[THE PROBLEM] After locating the line with "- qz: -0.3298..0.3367" in the data that follows, return it and every later line exactly, up to and including the line with "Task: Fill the".

Data records
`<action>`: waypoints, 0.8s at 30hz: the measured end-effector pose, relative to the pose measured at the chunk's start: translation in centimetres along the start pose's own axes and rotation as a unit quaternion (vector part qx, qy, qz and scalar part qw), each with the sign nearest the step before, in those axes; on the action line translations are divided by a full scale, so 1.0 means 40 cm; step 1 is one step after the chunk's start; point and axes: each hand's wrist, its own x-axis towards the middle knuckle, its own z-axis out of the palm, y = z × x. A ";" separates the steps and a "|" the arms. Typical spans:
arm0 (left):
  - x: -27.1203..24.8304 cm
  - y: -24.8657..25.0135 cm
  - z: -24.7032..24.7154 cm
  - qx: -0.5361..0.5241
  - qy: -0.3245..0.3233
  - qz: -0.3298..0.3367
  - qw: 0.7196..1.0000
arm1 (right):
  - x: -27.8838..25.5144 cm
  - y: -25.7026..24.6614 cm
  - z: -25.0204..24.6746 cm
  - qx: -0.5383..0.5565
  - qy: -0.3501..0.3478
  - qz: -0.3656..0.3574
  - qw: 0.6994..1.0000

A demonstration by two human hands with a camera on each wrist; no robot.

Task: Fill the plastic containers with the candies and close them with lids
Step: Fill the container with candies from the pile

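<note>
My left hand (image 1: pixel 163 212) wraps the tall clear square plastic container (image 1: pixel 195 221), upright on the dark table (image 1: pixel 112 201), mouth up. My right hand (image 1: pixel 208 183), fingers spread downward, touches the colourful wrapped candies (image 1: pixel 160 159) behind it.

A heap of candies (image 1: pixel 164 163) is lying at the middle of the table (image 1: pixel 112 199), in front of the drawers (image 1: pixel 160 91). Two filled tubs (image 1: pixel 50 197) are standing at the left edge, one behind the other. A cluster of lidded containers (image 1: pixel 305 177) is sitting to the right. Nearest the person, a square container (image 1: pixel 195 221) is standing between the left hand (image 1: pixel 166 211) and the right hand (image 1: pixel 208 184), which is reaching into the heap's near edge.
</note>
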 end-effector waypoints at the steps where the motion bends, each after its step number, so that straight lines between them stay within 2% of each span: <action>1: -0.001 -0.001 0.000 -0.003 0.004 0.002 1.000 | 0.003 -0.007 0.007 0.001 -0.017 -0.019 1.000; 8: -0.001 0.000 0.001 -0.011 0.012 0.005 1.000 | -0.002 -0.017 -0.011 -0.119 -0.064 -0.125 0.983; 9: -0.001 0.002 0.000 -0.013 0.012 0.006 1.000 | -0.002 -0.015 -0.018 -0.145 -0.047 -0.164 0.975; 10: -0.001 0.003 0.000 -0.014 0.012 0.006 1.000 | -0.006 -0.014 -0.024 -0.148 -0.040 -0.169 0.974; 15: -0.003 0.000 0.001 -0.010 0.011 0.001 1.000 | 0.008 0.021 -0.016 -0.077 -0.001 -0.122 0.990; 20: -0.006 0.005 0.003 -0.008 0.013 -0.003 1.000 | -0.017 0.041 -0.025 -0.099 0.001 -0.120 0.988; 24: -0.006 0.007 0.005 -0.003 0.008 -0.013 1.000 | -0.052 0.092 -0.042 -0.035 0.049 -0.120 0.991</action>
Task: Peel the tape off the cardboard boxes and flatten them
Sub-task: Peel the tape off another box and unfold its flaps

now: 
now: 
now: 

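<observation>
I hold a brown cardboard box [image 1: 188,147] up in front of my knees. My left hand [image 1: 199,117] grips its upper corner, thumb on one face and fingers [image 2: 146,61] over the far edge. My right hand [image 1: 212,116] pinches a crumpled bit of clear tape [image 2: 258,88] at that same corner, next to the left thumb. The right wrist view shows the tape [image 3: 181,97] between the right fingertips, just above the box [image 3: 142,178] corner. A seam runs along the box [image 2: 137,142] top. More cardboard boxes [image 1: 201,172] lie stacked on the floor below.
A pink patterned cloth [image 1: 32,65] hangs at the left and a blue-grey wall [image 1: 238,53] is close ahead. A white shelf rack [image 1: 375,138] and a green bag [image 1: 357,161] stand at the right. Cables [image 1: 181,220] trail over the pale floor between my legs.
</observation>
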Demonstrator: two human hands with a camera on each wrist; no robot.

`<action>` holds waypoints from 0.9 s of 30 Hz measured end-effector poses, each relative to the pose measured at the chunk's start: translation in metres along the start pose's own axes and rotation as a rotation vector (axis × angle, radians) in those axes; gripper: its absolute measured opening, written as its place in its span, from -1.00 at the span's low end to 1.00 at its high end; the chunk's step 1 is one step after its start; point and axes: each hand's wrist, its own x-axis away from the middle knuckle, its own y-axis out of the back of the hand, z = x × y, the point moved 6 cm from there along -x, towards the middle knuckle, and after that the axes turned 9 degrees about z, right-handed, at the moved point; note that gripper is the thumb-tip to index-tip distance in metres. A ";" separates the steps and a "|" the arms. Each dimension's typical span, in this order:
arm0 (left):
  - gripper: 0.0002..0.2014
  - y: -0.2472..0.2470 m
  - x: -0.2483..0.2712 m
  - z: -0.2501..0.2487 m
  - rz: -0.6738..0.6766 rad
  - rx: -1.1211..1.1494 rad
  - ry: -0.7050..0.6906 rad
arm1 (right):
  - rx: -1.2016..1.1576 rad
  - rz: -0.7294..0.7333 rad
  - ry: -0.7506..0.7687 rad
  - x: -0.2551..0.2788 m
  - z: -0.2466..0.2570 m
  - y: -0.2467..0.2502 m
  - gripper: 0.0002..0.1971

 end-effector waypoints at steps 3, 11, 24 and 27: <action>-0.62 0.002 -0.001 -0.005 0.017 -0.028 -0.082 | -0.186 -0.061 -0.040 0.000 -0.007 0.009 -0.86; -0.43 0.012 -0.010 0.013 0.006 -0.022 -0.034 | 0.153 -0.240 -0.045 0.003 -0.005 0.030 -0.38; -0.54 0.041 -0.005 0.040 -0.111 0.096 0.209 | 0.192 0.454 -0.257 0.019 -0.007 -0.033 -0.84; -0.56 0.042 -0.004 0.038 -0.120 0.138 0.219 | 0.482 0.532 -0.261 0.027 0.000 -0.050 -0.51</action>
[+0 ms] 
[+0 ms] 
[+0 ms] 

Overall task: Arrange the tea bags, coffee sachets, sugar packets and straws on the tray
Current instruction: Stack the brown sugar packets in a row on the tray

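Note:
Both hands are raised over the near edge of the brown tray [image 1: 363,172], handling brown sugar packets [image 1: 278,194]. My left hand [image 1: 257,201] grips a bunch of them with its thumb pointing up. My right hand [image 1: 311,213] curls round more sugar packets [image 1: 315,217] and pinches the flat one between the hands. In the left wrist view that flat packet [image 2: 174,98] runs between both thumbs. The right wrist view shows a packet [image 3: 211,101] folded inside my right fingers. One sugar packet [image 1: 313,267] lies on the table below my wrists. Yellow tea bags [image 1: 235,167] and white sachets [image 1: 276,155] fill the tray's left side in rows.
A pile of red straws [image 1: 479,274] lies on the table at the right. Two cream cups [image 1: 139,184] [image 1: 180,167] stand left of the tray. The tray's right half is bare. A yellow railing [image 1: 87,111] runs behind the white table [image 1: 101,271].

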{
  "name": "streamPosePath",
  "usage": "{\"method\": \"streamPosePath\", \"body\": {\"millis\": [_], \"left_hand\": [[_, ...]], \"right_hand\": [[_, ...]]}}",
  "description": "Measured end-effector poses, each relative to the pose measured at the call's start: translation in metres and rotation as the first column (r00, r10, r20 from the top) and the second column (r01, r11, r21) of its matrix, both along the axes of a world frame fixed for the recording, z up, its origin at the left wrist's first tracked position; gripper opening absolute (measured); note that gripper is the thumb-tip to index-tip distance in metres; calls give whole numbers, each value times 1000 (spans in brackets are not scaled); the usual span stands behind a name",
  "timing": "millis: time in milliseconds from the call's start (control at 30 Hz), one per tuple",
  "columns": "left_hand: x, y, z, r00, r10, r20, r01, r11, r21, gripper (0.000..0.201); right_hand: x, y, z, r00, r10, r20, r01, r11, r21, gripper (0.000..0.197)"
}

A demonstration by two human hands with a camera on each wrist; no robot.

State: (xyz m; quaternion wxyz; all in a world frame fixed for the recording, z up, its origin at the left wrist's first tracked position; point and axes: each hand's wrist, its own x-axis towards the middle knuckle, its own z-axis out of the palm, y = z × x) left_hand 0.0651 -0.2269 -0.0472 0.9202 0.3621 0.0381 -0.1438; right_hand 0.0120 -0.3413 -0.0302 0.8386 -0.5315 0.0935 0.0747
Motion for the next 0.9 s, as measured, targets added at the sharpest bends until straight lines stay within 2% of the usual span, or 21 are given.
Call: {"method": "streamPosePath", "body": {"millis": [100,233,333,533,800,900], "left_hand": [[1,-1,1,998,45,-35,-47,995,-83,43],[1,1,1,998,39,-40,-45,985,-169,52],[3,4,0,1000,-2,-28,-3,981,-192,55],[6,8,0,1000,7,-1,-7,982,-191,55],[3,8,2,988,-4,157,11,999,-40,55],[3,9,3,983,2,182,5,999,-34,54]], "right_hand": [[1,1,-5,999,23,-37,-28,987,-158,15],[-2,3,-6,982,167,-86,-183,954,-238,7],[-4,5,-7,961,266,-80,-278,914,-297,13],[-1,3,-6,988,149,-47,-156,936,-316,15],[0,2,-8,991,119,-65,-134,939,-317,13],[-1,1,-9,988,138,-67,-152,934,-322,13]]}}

[ANSWER TO THE EXERCISE]
  - qz: -0.3298..0.3367
  - qw: 0.7196..1.0000
arm1 (right):
  - x: -27.8838..25.5144 cm
  - y: -25.7026..24.6614 cm
  - z: -25.0204..24.6746 cm
  - qx: -0.5383..0.5565
  - qy: -0.3501..0.3478
  - qz: -0.3656..0.3574
  - qw: 0.6994..1.0000

A demonstration by two human hands with a camera on each wrist; no robot.

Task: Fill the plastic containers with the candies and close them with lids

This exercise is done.